# Supplied data:
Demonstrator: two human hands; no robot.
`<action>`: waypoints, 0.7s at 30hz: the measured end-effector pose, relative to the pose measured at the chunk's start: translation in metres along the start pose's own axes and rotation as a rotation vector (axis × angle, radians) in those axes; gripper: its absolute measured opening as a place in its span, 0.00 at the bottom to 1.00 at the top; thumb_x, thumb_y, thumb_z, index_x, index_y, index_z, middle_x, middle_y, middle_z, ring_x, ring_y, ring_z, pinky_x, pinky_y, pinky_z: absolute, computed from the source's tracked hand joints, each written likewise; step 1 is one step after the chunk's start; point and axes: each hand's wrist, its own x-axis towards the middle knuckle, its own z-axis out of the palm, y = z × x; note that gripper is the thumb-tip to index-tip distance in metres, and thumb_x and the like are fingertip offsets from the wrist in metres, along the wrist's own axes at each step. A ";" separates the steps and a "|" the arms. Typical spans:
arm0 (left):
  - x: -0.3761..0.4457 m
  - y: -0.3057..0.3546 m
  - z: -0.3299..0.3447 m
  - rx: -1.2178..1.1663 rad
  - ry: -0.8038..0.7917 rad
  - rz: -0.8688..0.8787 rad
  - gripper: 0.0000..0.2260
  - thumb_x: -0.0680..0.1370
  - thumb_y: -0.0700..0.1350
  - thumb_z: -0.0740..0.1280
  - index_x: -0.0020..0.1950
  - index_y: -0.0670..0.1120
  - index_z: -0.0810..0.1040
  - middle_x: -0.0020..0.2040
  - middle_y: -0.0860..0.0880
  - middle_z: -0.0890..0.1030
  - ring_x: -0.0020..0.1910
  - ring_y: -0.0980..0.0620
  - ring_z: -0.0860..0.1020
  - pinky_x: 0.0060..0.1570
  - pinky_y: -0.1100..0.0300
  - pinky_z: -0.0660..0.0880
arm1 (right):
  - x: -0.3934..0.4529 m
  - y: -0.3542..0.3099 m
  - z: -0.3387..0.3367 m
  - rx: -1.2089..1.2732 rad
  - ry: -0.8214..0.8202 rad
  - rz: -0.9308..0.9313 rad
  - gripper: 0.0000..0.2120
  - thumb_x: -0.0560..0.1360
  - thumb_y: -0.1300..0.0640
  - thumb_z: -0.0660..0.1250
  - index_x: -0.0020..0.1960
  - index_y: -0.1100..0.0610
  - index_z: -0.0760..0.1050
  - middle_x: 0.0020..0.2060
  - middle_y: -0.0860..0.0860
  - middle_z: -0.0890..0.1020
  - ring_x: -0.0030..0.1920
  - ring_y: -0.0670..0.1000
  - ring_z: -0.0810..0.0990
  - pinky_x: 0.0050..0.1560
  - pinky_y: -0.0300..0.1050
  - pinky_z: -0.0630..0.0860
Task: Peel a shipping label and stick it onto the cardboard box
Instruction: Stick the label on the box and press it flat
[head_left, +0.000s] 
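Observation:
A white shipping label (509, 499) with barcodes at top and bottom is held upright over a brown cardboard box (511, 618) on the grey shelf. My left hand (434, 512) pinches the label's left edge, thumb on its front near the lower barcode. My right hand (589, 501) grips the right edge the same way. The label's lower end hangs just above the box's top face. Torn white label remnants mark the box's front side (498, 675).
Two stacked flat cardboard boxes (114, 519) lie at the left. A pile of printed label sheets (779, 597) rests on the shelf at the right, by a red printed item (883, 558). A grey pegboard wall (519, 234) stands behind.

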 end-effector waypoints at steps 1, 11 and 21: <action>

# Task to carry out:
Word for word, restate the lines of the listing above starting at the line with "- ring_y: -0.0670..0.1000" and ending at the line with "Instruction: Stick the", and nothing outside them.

# Your solution:
  - ring_y: -0.0670..0.1000
  - ring_z: -0.0810..0.0990
  - pinky_x: 0.0050..0.1560
  - pinky_y: -0.0300..0.1050
  - pinky_z: -0.0630..0.0860
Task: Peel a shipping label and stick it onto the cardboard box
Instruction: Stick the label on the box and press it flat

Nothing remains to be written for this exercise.